10 Ways to Goose the Muse

Calliope, the muse of epic poetry and story, is a fickle goddess. She drops in depending on her mood, tickles the imagination, and then takes off to party with Aphrodite. Homer famously called on the muse at the beginning of The Illiad and The Odyssey, and she deigned to answer the blind poet. But many another author, cold and alone in his garret, has cursed her for not showing up at all.
So what do you do, scribe? Wait around for a visit? Implore Zeus to flex some muscle and order his daughter to your office or Starbucks?

No! You haven’t got time to waste. You’ve got books to write. So I suggest you take the initiative and set about to prod the capricious nymph out of her scornful lethargy. 

How? Play games. Set aside a regular time (at least one half hour per week) just to play. And the most important rule is: do not censor yourself in any way. Leave your editorial mind out of the loop and record the ideas just as they come. Only later, with some distance, do you go back and assess what you have.  
Here are ten of my favorite muse-goosing games:
1. The “What if” Game
This game can be played at any stage of the writing process, but it is especially useful for finding ideas. Train your mind to think in What if terms about everything you read, watch or happen to see on the street. I’m always doing that when waiting at a stop light and looking at people on the corner. What if she is a hit-woman? What if he is the deposed president of Venezuela?
Read the news asking “What if” about every article. What if Tim Tebow is a robot? What if that Montana newlywed who shoved her husband off a cliff eight days into their marriage is a serial husband-killer? Or a talk show host?

2. Titles
Make up a cool title then think about a book to go with it. Sound wacky? It isn’t. A title can set your imagination zooming, looking for a story.
Titles can come from a variety of sources. Go through a book of quotations, like Bartlett’s, and jot down interesting phrases. Make a list of several words randomly drawn from the dictionary and combine them. 

3. The List
Early in his career, Ray Bradbury made a list of nouns that flew out of his memory and subconscious. These became fodder for his stories, often drawn from his childhood. 
Start your own list.  Let your mind comb through the mental pictures of your past and quickly write one- or two-word reminders. I did this once and my own list of over 100 items includes:
THE DRAPES (a memory about a pet puppy who tore my Mom’s new drapes, so she gave him away the next day. I climbed a tree in protest and refused to come down).
THE HILL (that I once accidentally set fire to).
THE FIREPLACE (in front of which we had many a family gathering).
Each of these is the germ of a possible story or novel. They are what resonate from my past.
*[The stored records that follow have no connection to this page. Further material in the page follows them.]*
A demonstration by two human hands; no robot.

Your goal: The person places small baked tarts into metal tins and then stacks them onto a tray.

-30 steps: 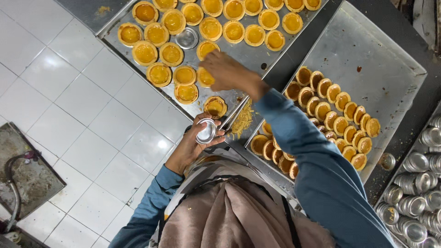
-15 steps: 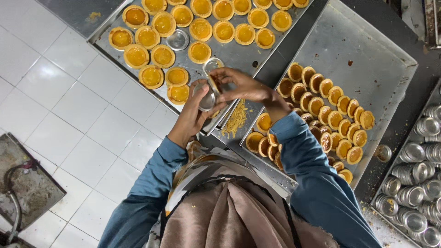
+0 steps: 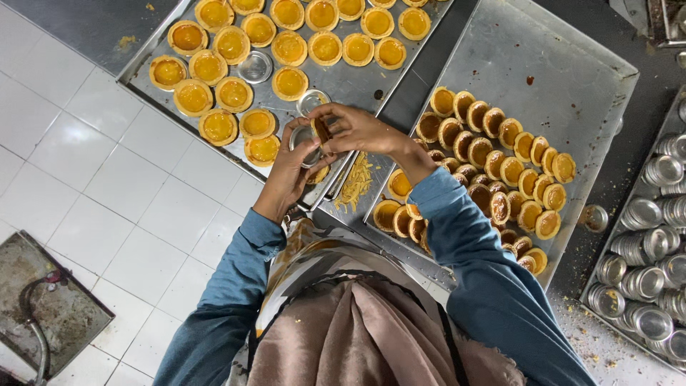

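Tart [image 3: 321,131] in its small metal mould [image 3: 306,137], held over the near edge of the left tray [image 3: 143,53]: the left hand [image 3: 289,168] grips the mould from below while the right hand [image 3: 357,129] pinches the pastry at its rim, apparently lifting it out. On the left tray some twenty filled tarts [image 3: 218,127] remain in view, lying flat in loose rows, with two empty moulds [image 3: 255,66] among them; the far end of this tray is cut off, so the count is partial. To the right of that tray, the second tray [image 3: 572,78] carries unmoulded tarts [image 3: 500,171] stacked on edge in overlapping rows, roughly thirty-five, too crowded to count exactly, and most of its far half is bare metal. A heap of pastry crumbs [image 3: 355,182] lies between the two trays. Farther right of the second tray, emptied moulds [image 3: 647,214] are nested in stacks, number indeterminate. By this evidence the unmoulding appears more than half complete.
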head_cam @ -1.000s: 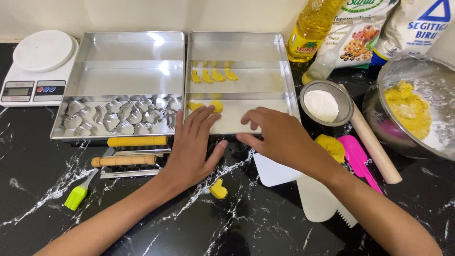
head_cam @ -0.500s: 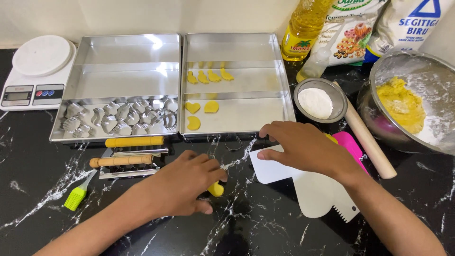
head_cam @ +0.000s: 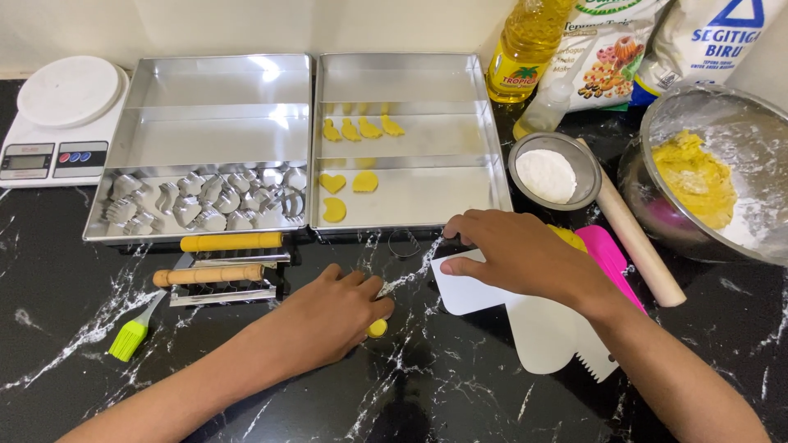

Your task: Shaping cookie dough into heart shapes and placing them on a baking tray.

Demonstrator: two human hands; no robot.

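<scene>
- The left hand (head_cam: 332, 316) lies palm down on the black marbled desk (head_cam: 460, 394), its grip curled together over a small yellow piece of dough (head_cam: 377, 329) that peeks out at the fingertips. How firmly it is pinched I cannot tell.
- The right hand (head_cam: 525, 254) rests with its grip flat and spread on a white scraper (head_cam: 472, 287), fingertips touching a thin metal cookie cutter (head_cam: 404, 243) just below the right baking tray (head_cam: 410, 131).
- Risk: the dough piece looks soft, so pressing or dragging it under the left fingers could squash or smear its shape.
- Risk: the scraper could skid on the smooth desk if pushed at an angle, knocking the cutter against the tray rim.
- Risk: the right forearm passes just beside a pink spatula (head_cam: 611, 258) and a rolling pin (head_cam: 636, 238); a wide sweep could send the pin rolling toward the flour bowl (head_cam: 552, 172).
</scene>
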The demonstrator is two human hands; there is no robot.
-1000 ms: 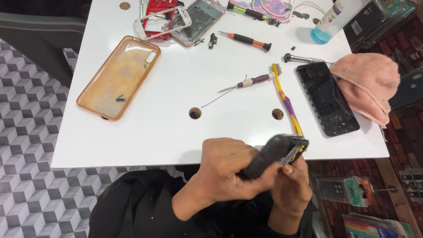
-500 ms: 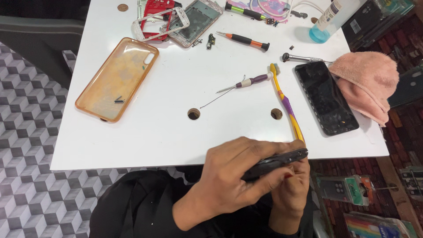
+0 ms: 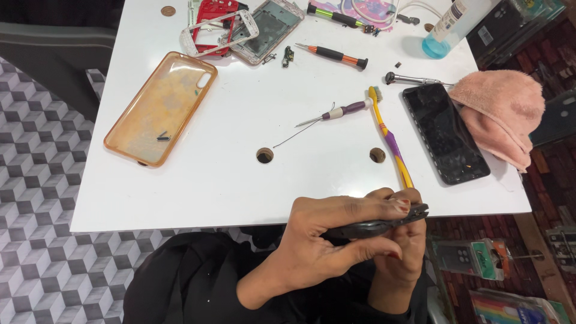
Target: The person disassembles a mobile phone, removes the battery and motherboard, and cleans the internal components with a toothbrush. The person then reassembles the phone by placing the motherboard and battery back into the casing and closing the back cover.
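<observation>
Below the front edge of the white table [image 3: 240, 192], both hands hold a dark phone body [image 3: 377, 226] edge-on to the camera. My left hand [image 3: 327, 237] wraps it from the left, fingers over its top and thumb under it. My right hand [image 3: 403, 255] supports it from beneath at the right end. A yellow and purple toothbrush [image 3: 390, 138] lies on the table just beyond the hands. To its right lies a black phone screen [image 3: 445, 133].
A clear orange phone case [image 3: 159, 108] lies at the left. A purple-handled pick [image 3: 336, 113], screwdrivers [image 3: 333, 55], phone frames [image 3: 240, 24] and a bottle of blue liquid [image 3: 447, 27] sit further back. A pink cloth [image 3: 501, 114] is at the right. Two round holes [image 3: 264, 155] pierce the table.
The phone body has been turned from a tilted pose to flat and edge-on. My left hand's fingers have stretched along its top, and both hands shifted slightly right.
</observation>
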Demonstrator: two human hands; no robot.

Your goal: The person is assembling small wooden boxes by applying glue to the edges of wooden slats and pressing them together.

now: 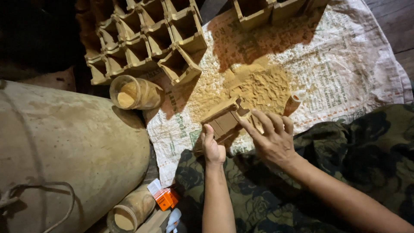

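I see my left hand (212, 149) closed on the near edge of a small brown box (226, 120), and my right hand (271, 138) lies half open with fingers on its far side. The box sits on the printed sack (345, 64), just beside the powder heap (263, 86). Free sack remains at right; stacked boxes (142, 39) crowd the left.

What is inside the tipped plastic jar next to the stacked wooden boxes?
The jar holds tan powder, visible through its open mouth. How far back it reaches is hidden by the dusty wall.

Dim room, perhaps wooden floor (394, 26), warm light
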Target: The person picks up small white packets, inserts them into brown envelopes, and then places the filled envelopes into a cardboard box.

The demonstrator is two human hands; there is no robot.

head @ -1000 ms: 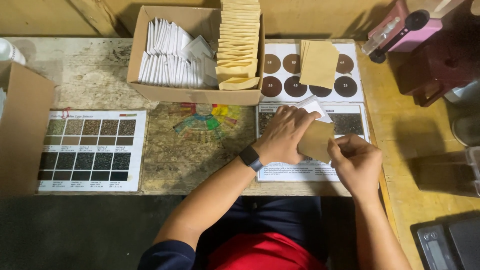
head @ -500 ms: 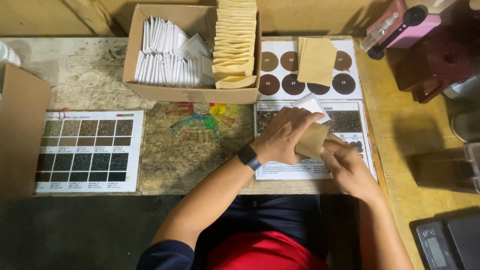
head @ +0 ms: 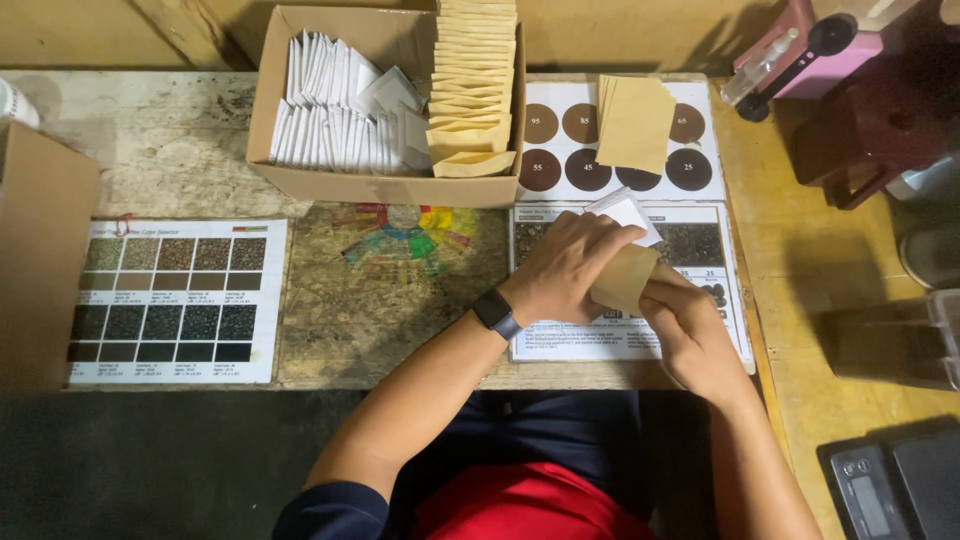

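Observation:
My left hand (head: 568, 268) grips a small brown paper envelope (head: 625, 278) from the left, with a white sachet (head: 626, 210) sticking out above its fingers. My right hand (head: 686, 325) holds the envelope's lower right end. Both hands hover over a printed sheet with dark sample photos (head: 700, 245). A black smartwatch (head: 496, 313) sits on my left wrist.
An open cardboard box (head: 300, 180) at the back holds white sachets (head: 335, 125) and a row of brown envelopes (head: 475, 85). A stack of brown envelopes (head: 635, 122) lies on a chart of brown circles. A colour-grid chart (head: 175, 300), a colour wheel (head: 400, 240), a scale (head: 890, 490).
My right hand has slid down and to the right along the envelope. The left hand keeps its grip, and the envelope is tilted a little more.

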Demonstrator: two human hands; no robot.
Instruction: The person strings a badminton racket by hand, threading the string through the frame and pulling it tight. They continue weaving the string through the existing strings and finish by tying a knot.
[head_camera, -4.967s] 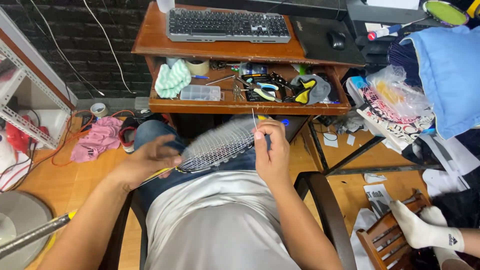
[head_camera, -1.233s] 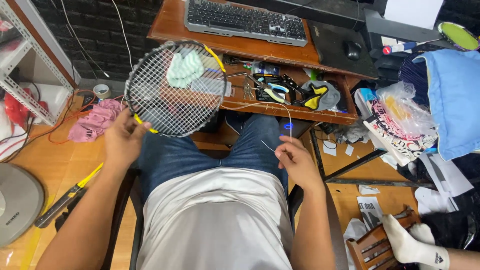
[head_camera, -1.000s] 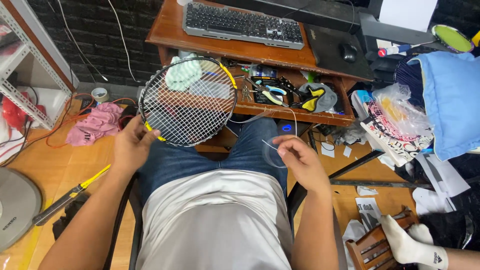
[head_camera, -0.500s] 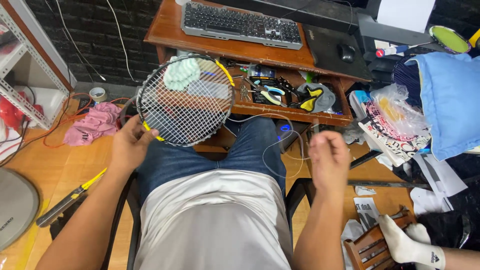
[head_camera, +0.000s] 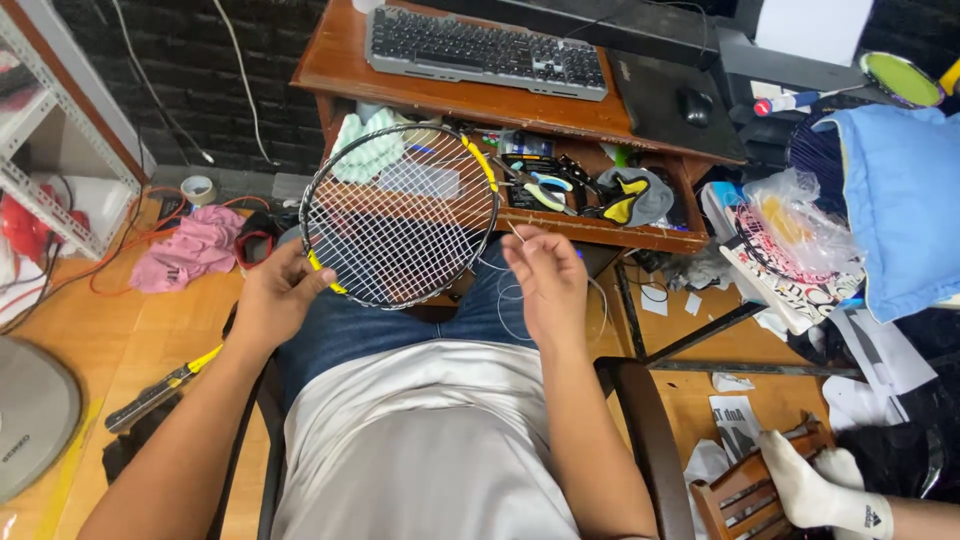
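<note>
Wooden floor and a cluttered wooden tabletop (head_camera: 470, 95) frame a seated person restringing a badminton racket over the lap.

Left hand (head_camera: 275, 295) has its fingers closed around the lower rim of the racket head (head_camera: 400, 215), holding the black-and-yellow frame tilted up in front of the tabletop's lower shelf. Right hand (head_camera: 548, 280) is just beside the frame's right edge, fingers pinched on a thin white string (head_camera: 505, 300) that loops down over the blue jeans. A keyboard (head_camera: 485, 45) lies on the tabletop, with pliers and small tools (head_camera: 560, 185) on the shelf below. A pink cloth (head_camera: 190, 250) lies on the floor to the left, and another person's white-socked foot (head_camera: 815, 490) shows at the lower right.
</note>
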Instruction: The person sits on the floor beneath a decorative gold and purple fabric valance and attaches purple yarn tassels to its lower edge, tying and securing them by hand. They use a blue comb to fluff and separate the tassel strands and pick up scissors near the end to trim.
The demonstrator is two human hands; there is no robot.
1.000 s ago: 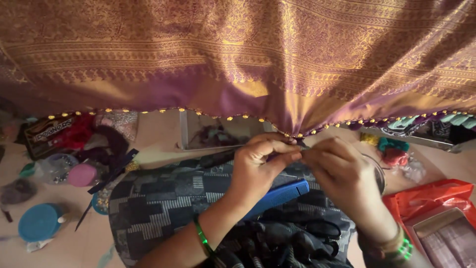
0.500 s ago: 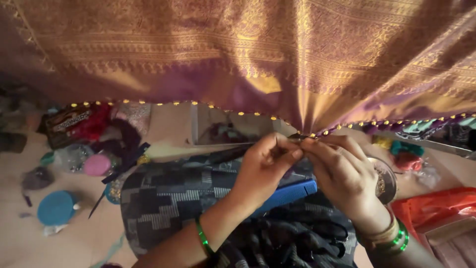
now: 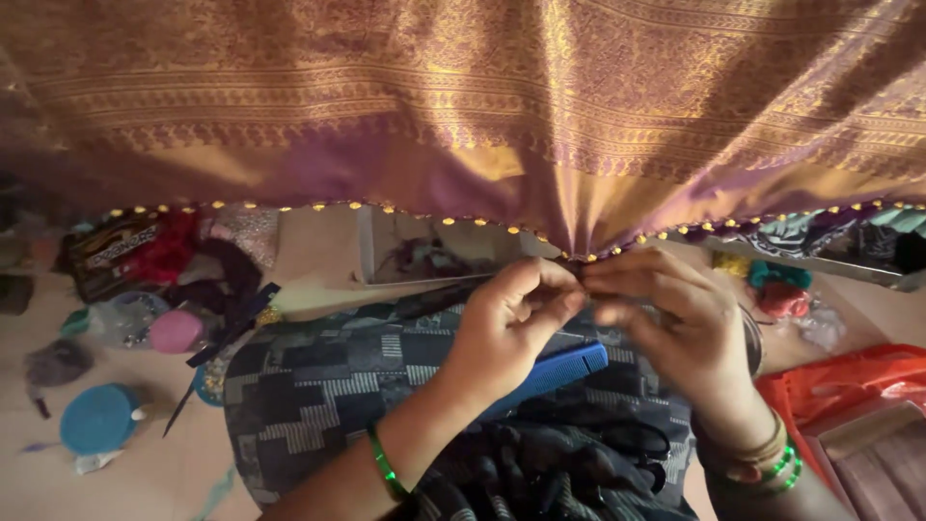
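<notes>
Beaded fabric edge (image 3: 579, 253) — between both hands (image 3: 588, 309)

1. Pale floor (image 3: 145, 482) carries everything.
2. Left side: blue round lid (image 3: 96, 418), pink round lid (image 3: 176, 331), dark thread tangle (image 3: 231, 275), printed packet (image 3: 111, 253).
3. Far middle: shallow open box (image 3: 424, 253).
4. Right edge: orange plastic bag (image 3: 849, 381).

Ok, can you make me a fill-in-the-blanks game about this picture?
1. Both hands pinch the edge of the ____ and gold cloth.
2. The comb under the left hand is ____.
3. The right hand has bangles on its ____.
4. Small ____ beads line the cloth's edge.

Missing words: purple, blue, wrist, gold
</notes>
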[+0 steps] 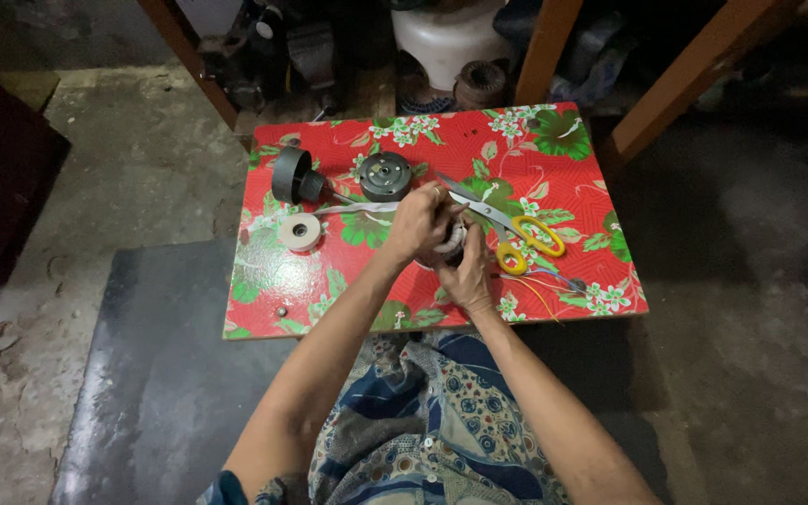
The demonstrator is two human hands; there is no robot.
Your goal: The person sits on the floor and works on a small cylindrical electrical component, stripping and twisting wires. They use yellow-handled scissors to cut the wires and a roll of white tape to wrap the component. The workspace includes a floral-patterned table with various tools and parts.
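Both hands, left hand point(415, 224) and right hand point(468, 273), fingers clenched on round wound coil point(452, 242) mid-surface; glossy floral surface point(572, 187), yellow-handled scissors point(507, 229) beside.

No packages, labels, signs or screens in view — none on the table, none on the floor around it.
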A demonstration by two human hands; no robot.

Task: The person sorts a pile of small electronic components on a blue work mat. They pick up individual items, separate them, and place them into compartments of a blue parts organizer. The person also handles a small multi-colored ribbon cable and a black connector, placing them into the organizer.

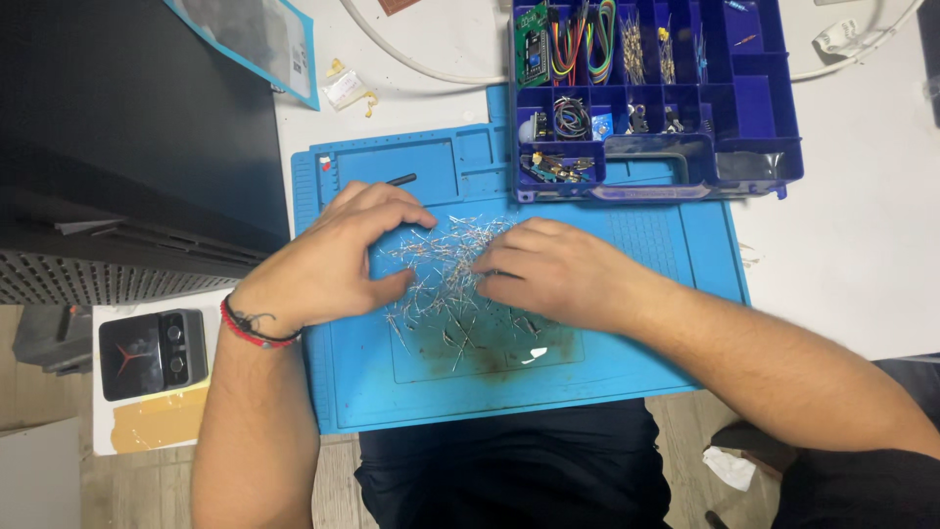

I can take one of these items and brainstorm a whole host of possibilities that come straight from the heart.
4. See it
Let your imagination play you a movie.  Close your eyes. Sit back and “watch.” What do you see? If something is interesting, don’t try to control it. Give it a nudge if you want to, but try as much as possible to let the pictures do their own thing. Do this for as long as you want.
5. Hear it
Music is a shortcut to the heart. (Calliope has a sister, Euterpe, goddess of music. Put the whole family to work).
Listen to music that moves you. Choose different styles–classical, movie scores, rock, jazz, whatever lights your fuse–and as you listen, close your eyes and record what pictures, scenes or characters appear.
6. Steal it
If Shakespeare could do it, you can too. Steal your plots. Yes, the Bard of Avon rarely came up with an original story. He took old plots and weaved his own particular magic with them.
So did Dean Koontz. He amusingly winks at us in Midnight about combining Invasion of the Body Snatchers with The Island of Dr. Moreau.
Listen: this is not plagiarism! I once had a well-meaning but misinformed correspondent wax indignant about my tongue-in-cheek use of the word steal. There are only about twenty plots (more or less depending on who you talk to) and they are all public domain. You combine, re-work, re-imagine them. You don’t lift exact characters and setting and phrases. That’s not kosher. Reworking old plots is.
In Hollywood, they do this all the time. Die Hard on a boat becomes Under Siege. Die Hard on a mountain becomes Cliffhanger. 
7. Cross a Genre
All genres have conventions. We expect certain beats and movements in genre stories. Why not combine expectations and turn them into fresh plots?
It’s very easy to take a Western tale, for example, and set it in outer space. Star Wars  had many Western themes (remember the bar scene?). The feel of Dashiell Hammett’s The Thin Man  characters transferred into the future in Robert A. Heinlein’s The Cat Who Walks Through Walls. The classic TV series The Wild, Wild West  was simply James Bond in the old West. 
When zombies got hot a few years ago, I pitched my agent the idea of a legal thriller series with a zombie as the lawyer-hero. I figured most people think lawyers and zombies are the same anyway. Kensington bought it and it became the Mallory Caine series under my pen name, K. Bennett.
8. Research
James Michener began “writing” a book four or five years in advance. When he “felt something coming on” he would start reading, as many as 150 to 200 books on a subject. He browsed, read, checked things. He kept it all in his head and then, finally, he began to write. All the material gave him plenty of ideas to draw upon.
Today, the Internet makes research easier than ever. But don’t ignore the classic routes. Books are still here, and you can always find people with specialized knowledge to interview. And if the pocketbook permits, travel to a location and drink it in. Rich veins of material abound.

9. Obsession
By its nature an obsession controls the deepest emotions of a character. It pushes the character, prompts her to action. As such, it is a great springboard for ideas. What sorts of things obsess people?
Create a character. Give her an obsession. Watch where she runs.

10. Opening Lines
Dean Koontz wrote The Voice of the Night  based on an opening line he wrote while just “playing around”–
“You ever killed anything?” Roy asked.
Only after the line was written did Koontz decide Roy would be a boy of fourteen. He then went on to write two pages of dialogue which opened the book. But it all started with one line that reached out and grabbed him by the throat.
Joseph Heller was famous for using first lines to suggest novels. In desperation one day, needing to start a novel but having no ideas, these opening lines came to Heller: In the office in which I work, there are four people of whom I am afraid. Each of these four people is afraid of five people.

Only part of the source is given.